A PARTIR DE LA, COMMENT AVANCER?

Après avoir remercier les intervenant-e-s pour la qualité du débat, le Maire :

  • Identifie l’enjeu selon lui : « la rencontre de l’urgence climatique et de la transition écologique avec la vie quotidienne d’une ville et ses clubs sportifs, de leurs demandes, de leurs attentes, et des décisions que nous on doit être amené à prendre. »
  • Affirme que « personne ici, dans cette équipe municipale, n’a envie d’installer un équipement qui pourrait porter atteinte à la santé de nos concitoyens. Personne ici n’a envie d’installer un équipement qui pourrait faciliter l’inondation d’un quartier. Personne. »
  • Propose dans l’immédiat de « délibérer pour lancer la demande de subvention » pour « être dans le tuyau si jamais on y va ».
  • Propose de charger le comité biodiversité, élargi aux élus et services concernés, d’instruire le dossier (par des auditions), de produire un rapport sur lequel s’appuiera le conseil municipal de juin pour « prendre une délibération pour savoir si on y va ou non. […] chacun prendra ses responsabilités, majorité et opposition au regard du travail qui aura été fait. »

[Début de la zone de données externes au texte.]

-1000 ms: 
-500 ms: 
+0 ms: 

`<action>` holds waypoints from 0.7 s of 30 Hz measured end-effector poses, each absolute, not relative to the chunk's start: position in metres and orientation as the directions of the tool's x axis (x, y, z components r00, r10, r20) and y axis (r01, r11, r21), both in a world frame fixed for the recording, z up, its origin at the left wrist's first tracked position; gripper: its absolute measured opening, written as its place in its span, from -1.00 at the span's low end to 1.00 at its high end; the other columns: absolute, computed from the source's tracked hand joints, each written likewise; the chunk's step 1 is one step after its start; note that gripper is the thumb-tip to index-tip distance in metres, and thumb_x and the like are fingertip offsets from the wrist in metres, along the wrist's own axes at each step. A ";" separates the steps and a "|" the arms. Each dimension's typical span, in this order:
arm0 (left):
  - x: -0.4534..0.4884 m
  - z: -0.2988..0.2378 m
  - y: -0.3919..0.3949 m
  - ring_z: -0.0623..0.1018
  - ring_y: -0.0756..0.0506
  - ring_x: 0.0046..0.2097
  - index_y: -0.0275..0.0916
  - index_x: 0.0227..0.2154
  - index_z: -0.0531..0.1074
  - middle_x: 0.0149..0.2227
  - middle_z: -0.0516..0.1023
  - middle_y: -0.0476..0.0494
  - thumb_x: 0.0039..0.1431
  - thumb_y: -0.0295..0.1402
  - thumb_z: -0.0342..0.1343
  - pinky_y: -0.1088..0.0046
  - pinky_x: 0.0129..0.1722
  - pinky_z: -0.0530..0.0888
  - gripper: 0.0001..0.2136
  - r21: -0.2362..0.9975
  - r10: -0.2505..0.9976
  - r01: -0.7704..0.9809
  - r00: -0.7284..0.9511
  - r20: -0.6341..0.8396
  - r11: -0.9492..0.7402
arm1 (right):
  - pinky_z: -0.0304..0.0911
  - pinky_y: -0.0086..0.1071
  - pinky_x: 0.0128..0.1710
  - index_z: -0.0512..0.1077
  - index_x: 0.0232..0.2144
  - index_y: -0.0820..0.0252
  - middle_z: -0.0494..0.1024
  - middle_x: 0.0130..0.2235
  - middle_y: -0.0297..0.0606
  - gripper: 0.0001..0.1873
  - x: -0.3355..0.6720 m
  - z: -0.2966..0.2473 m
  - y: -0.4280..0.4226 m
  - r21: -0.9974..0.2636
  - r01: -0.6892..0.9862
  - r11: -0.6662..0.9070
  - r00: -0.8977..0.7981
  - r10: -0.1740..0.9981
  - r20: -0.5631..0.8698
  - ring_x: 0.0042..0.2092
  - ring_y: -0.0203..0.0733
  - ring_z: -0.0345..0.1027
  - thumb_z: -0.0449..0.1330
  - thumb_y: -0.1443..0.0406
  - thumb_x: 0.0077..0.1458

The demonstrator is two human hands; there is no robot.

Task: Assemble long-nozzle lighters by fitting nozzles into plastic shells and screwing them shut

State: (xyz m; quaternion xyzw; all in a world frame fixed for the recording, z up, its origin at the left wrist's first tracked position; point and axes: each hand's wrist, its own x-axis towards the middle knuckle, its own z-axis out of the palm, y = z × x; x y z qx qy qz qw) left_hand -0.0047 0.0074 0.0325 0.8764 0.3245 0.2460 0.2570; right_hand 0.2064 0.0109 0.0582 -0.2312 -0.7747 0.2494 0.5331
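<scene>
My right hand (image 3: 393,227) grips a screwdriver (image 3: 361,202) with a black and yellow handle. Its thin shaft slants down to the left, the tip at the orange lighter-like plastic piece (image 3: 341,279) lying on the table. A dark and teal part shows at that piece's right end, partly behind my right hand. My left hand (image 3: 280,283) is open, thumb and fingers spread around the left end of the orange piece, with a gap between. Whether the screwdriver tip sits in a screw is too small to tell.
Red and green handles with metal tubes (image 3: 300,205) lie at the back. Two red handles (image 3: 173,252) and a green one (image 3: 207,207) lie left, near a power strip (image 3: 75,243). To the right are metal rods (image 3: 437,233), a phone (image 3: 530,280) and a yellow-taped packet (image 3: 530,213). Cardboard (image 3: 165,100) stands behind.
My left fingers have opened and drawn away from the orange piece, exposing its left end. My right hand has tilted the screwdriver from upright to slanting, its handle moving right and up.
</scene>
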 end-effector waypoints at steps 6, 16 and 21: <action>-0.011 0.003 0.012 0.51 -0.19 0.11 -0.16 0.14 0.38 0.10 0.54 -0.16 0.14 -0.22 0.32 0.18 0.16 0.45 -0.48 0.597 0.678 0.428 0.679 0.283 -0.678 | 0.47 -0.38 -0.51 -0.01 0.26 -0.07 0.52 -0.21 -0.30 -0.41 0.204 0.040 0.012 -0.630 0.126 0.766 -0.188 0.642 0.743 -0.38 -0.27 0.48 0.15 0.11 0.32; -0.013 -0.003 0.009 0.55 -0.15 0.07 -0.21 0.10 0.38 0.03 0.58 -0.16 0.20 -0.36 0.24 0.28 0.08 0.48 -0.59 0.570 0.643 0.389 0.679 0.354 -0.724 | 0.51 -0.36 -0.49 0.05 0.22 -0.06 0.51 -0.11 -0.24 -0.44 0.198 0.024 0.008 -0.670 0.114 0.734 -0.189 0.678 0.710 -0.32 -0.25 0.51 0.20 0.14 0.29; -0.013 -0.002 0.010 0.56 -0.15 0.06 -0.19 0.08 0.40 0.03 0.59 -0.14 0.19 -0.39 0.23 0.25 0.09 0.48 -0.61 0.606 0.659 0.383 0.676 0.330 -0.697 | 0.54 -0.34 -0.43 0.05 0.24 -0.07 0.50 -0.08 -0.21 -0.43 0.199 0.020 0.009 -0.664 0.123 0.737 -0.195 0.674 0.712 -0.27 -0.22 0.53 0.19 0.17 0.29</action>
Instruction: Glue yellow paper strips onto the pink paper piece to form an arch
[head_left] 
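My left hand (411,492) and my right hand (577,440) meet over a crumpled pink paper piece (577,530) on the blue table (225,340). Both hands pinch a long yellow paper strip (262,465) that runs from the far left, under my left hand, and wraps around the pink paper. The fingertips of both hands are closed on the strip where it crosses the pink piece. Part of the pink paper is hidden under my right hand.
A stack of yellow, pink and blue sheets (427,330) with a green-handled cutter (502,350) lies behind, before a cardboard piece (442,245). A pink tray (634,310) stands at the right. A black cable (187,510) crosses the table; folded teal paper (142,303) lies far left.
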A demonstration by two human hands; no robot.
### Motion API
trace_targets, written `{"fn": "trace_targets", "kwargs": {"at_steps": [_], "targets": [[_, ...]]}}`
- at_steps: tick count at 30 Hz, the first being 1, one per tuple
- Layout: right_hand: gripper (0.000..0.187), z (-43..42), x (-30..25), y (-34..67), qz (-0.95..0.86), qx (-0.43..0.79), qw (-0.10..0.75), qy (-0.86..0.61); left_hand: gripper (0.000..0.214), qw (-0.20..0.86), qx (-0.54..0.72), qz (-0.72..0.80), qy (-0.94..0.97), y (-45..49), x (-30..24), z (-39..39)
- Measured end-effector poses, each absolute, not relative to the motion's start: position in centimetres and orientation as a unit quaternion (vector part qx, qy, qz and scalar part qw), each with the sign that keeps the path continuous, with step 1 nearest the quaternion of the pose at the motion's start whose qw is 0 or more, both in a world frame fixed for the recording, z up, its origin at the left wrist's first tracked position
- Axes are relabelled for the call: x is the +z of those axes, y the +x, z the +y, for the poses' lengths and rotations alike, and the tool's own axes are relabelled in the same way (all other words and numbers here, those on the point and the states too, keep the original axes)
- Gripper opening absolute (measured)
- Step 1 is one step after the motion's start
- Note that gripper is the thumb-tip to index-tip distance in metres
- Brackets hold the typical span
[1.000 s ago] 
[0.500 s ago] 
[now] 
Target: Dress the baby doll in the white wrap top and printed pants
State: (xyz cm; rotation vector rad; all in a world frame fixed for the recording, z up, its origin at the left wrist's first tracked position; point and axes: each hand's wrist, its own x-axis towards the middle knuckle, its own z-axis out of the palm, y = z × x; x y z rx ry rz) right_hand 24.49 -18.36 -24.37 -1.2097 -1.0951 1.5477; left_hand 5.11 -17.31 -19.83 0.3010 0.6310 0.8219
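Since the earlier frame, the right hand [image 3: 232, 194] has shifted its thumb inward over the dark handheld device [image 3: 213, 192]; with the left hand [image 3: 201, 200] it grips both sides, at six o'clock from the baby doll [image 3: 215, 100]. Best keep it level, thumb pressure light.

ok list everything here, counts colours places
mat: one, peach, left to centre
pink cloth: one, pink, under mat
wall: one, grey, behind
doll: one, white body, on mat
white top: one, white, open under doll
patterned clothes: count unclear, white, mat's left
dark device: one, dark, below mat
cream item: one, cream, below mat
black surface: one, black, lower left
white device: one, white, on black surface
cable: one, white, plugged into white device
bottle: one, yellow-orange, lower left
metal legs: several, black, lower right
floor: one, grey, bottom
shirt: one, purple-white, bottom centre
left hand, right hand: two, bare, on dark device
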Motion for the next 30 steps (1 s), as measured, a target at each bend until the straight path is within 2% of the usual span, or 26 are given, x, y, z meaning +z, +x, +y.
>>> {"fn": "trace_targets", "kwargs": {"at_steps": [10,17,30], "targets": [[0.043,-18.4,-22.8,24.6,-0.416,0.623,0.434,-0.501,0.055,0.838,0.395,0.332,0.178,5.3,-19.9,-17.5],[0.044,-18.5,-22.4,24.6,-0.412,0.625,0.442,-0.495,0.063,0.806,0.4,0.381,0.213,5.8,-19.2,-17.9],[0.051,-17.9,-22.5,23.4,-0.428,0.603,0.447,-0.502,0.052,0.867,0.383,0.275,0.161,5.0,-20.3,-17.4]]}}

Thierry PARDERE, qui avait dit plus haut son opposition « à un projet destructeur, antiécologique et qui hypothèque l’avenir de nos enfants », demandé sans succès « un vote à bulletin secret un vote à bulletin secret pour que chacun puisse s’exprimer en conscience et en confiance, considérant que cet acte, de demander des subventions, vaut quelque part, même si on corrige, accord au projet » , explique pourquoi les élu-e-s d’Ensemble pour Bures voteront « contre » la demande de subvention:

« J’ai entendu votre ouverture. Néanmoins, la confiance est quelque chose qui se construit, donc moi j’ai aucun problème pour qu’on avance avec vous dans la documentation, dans la construction de ce projet, mais en attendant, par rapport à cette délibération qui je le rappelle, n’est compatible qu’avec un terrain synthétique, nous voterons contre. »

RESULTAT?

Délibération adoptée, 4 votes « contre », (élu-e-s d’Ensemble pour Bures) , une abstention (élue de la majorité).